Comments (21)
For vadd_vi_vi_vi, we can just use the current implementation since integer operation is fast enough. I guess transfer between a vector register and a normal register would take more time.
typedef __m128i vint;
vint vadd_vi_vi_vi(vint x, vint y) { return _mm_add_epi32(x, y); }
For aarch64, the usual scalar instructions should be used, since they operate on the same vector registers. Since there is no intrinsics for scalar FP or integer instructions, we have to use the plain C expressions.
typedef int32_t vint;
vint vadd_vi_vi_vi(vint x, vint y) { return x + y; }
from sleef.
Sounds like a good idea to me. Are you saying that you are going to use only the sleefsimd*.c
as source files, and add a helper file where all the generic types and intrinsics are mapped to scalar functions?
typedef double vdouble;
typedef int vint;
// ...
vdouble vadd_vd_vd_vd(vdouble vx, vdouble vy) {return vx+vy;}
from sleef.
That is okay. Another plan I am thinking is like follows.
typedef __m128d vdouble;
vdouble vadd_vd_vd_vd(vdouble vx, vdouble vy) { return _mm_add_sd(vx, vy); }
from sleef.
I would recommend you not to use vector register to compute scalar values, as it would degrade performance.

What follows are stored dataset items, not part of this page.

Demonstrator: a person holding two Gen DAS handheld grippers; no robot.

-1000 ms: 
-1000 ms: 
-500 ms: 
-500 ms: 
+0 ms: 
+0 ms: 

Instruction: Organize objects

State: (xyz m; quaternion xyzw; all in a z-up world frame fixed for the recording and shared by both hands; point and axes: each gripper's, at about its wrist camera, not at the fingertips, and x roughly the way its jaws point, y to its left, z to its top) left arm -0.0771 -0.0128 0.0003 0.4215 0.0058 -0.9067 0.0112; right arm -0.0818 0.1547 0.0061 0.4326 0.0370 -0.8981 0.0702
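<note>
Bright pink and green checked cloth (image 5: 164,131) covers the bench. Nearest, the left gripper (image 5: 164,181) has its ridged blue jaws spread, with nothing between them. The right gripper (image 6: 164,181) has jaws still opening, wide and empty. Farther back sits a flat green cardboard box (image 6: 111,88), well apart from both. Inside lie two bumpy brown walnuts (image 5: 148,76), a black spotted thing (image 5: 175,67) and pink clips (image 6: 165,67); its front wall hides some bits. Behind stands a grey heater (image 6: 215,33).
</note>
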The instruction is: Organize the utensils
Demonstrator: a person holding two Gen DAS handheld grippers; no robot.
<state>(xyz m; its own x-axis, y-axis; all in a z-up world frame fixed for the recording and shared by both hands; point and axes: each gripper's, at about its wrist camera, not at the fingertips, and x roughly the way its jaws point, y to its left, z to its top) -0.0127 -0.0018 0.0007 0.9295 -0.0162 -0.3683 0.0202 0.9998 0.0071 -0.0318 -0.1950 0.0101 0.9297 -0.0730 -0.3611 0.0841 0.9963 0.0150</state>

I think that the approach of typedef double vdouble;
and use sleefsimd*.c
is better.
Also, I think we should wait in removing the scalar versions in sleefdp.c
and sleefsp.c
but simply add new symbols to the library built out of sleefsimd*.c
.
For those, I propose to use the current Sleef*
naming scheme, with the number of lanes set to 1
and the "vector" extension set to "scalar".
By doing so, we will:
- make sure that we have no regression in the tests, especially in our downstream version
- avoid conflicts when merging this new feature into the
cmake-transition
branch
When we are happy about the result, we can safely remove what we think needs to be removed.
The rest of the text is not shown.